▶ Aim of the task:
Take the listing below and print exactly the lines starting at the line containing "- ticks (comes" and ending at the line containing "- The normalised", both ends included, and no others.

+--

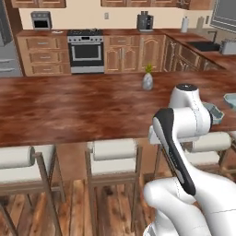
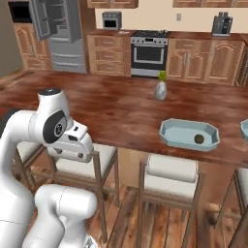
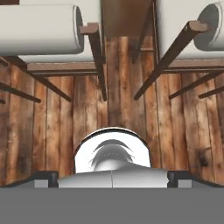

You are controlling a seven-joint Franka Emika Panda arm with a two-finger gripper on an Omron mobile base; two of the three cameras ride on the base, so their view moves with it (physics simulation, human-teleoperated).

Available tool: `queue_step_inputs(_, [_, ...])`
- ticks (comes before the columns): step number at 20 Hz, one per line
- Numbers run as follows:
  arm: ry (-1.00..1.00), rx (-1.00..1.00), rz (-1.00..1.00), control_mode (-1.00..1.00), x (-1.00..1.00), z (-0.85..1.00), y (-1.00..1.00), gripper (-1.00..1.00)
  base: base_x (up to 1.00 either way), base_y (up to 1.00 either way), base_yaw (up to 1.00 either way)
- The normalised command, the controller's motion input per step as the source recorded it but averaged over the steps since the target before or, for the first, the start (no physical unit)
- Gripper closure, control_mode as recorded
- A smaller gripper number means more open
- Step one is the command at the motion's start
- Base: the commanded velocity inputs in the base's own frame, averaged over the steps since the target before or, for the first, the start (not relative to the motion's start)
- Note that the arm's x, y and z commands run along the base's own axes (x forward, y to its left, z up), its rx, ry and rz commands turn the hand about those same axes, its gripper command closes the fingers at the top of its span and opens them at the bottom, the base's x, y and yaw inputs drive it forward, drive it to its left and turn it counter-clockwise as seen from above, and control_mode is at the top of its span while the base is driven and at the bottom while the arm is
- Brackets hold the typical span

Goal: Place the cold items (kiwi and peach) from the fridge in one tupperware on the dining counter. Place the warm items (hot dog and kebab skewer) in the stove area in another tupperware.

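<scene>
A pale blue tupperware (image 2: 168,132) lies on the dining counter (image 2: 111,114) with the dark kiwi (image 2: 198,139) inside it. A second tupperware (image 2: 244,130) peeks in at the right edge. In the left base view both tupperware (image 1: 216,114) (image 1: 230,99) sit behind my folded arm. The fridge (image 2: 63,46) stands at the back left with its upper door swung open. The stove area (image 1: 85,34) is along the back wall. My gripper (image 3: 112,178) points down at the wooden floor beside the stools, open and holding nothing. The peach, hot dog and kebab skewer are out of view.
A small grey vase with a green sprig (image 2: 161,89) stands mid-counter. Cushioned stools (image 1: 113,156) (image 2: 172,177) line the near side of the counter, close to my arm. A coffee machine (image 1: 144,21) and a toaster oven (image 1: 41,20) sit on the back countertops.
</scene>
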Motion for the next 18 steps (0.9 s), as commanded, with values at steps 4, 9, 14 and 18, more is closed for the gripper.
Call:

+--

▶ Answer box:
- ticks (comes before the columns): step number at 20 Hz, one per line
- Numbers run as follows:
  arm: ry (-1.00..1.00), rx (-1.00..1.00), rz (-1.00..1.00), control_mode (-1.00..1.00), x (-1.00..1.00), z (-0.85..1.00), y (-1.00..1.00), gripper (-1.00..1.00)
  base: base_x (up to 1.00 either way), base_y (up to 1.00 either way), base_yaw (up to 1.00 either way)
- The normalised command, the controller's motion input per step as the source recorded it but averaged over the steps since the target before or, for the first, the start (no physical unit)

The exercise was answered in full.